Additionally, almost no two countries actually have overlapping 5G bands. It's a mess of competing standards. So it'll be different frontend modules for controlling the antenna arrays required on the handsets (high power usage and space requirements) due to the integration required. Handsets are going to have to get bigger. Unlikably big and specific to region.
And beyond that the 5G setups being implemented now aren't stand alone. They're both LTE and Non-Standalone (NSA) 5G. The 5G just provides extra bandwidth and isn't used as a control for the handsets. It more than doubles the complexity of setups because of the trouble RF designers have to take with harmonics and intermodulation. All the competing national freq band standards mean different filtering solutions.
15%-20% might be huge for Verizon’s CFO and shareholders, but it’s inconsequential for consumers who are currently being sold some terabit-IoT-self-driving-car-VR-surgery yarn in an effort to get governments to give handouts of property and spectrum to anyone waving the magical 5g sauce.
It's also inconsequential for everyone who has a data cap on their phone plan. Running out of data 20% sooner isn't a win for people who can't afford a luxury plan.

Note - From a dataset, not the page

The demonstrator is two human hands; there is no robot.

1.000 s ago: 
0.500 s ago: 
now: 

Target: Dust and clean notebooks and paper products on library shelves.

It's 20% not 25% (more accurately, 19%). These are real numbers not something I made up. And the increase in bandwidth from 3G to 4G was ~4x, 400%, so the increase from 4G LTE modulation to 5G NR is pretty marginal in comparison.
>Additionally, almost no two countries actually have overlapping 5G bands
What does that mean? The 5G NR in the future will be reformed from the current LTE, and aren't we all set for mmWave AND 3.x Ghz Spectrum for 5G? I think that is what the majority of EU, South Korea, Taiwan and China are doing. I am pretty sure that is what US and Canada are doing as well.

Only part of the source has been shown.